## What to do
Using the lines below, work out the count of those that hold "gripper". Give the number only.

## Provided data
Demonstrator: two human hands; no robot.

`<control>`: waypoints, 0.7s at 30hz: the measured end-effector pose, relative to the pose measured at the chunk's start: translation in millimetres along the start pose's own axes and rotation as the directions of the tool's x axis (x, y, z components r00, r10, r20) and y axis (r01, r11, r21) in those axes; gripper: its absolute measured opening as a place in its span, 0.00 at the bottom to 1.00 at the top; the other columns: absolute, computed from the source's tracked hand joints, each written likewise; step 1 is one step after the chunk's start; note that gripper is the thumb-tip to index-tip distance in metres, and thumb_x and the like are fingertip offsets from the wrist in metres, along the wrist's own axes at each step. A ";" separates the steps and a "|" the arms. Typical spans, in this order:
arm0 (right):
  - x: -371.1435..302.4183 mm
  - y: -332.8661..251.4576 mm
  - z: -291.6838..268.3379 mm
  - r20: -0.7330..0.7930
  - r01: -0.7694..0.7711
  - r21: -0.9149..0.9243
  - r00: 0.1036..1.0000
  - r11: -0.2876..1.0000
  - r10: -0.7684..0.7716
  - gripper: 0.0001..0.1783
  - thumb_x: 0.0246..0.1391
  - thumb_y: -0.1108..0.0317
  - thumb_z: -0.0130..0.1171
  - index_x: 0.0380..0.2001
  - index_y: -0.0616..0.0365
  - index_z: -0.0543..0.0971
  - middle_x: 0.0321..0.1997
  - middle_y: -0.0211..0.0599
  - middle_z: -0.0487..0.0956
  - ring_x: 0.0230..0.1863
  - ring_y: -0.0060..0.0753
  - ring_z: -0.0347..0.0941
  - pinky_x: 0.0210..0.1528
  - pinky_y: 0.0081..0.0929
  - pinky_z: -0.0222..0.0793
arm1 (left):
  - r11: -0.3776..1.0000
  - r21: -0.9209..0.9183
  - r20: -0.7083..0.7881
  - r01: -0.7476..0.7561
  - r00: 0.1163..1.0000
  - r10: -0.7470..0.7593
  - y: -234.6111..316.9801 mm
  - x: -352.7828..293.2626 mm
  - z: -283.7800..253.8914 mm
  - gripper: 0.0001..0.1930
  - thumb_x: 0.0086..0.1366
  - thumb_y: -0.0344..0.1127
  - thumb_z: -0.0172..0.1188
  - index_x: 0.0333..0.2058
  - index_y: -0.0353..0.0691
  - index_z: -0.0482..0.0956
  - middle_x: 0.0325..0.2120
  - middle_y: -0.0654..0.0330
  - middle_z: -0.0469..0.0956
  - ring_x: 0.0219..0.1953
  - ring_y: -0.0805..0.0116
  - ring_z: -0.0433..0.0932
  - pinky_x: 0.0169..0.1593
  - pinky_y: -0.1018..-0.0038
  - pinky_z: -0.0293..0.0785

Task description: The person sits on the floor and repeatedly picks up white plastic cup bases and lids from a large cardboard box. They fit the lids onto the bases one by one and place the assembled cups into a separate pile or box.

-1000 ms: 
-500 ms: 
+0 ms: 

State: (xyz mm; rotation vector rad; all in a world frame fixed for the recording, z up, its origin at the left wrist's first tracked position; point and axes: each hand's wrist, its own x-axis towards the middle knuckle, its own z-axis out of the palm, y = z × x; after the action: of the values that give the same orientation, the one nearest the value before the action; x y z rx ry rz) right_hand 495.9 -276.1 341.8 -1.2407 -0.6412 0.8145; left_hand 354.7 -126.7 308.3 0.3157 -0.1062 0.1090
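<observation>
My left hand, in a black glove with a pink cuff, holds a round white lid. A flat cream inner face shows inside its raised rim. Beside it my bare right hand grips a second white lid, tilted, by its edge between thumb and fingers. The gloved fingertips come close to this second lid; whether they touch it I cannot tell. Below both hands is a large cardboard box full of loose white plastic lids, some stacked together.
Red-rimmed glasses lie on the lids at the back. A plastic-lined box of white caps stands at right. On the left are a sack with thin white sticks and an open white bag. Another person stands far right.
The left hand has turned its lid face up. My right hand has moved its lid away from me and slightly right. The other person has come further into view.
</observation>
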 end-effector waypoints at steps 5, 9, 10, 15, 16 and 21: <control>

## Response to the task
3